* Assignment *
Your answer is the listing, printed exactly as given.

++++ Collected material ++++

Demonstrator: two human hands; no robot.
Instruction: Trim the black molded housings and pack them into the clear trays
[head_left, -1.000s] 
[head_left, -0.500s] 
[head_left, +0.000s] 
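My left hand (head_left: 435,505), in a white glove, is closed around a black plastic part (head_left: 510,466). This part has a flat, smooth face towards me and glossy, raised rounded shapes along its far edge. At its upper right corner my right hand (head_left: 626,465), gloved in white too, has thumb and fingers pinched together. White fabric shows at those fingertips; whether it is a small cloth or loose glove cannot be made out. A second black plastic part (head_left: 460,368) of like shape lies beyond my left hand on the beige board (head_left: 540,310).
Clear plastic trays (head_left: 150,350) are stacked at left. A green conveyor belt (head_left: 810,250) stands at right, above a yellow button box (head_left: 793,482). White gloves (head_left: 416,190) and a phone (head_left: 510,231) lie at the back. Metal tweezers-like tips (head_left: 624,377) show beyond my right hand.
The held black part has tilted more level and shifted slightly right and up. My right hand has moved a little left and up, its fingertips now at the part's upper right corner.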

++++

* Written answer *
Demonstrator: two human hands; no robot.
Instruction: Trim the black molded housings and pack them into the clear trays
[head_left, -1.000s] 
[head_left, -0.500s] 
[head_left, +0.000s] 
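My left hand (head_left: 435,505), in a white glove, is closed around a black plastic part (head_left: 510,466). This part has a flat, smooth face towards me and glossy, raised rounded shapes along its far edge. At its upper right corner my right hand (head_left: 626,465), gloved in white too, has thumb and fingers pinched together. White fabric shows at those fingertips; whether it is a small cloth or loose glove cannot be made out. A second black plastic part (head_left: 460,368) of like shape lies beyond my left hand on the beige board (head_left: 540,310).
Clear plastic trays (head_left: 150,350) are stacked at left. A green conveyor belt (head_left: 810,250) stands at right, above a yellow button box (head_left: 793,482). White gloves (head_left: 416,190) and a phone (head_left: 510,231) lie at the back. Metal tweezers-like tips (head_left: 624,377) show beyond my right hand.
The held black part has tilted more level and shifted slightly right and up. My right hand has moved a little left and up, its fingertips now at the part's upper right corner.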

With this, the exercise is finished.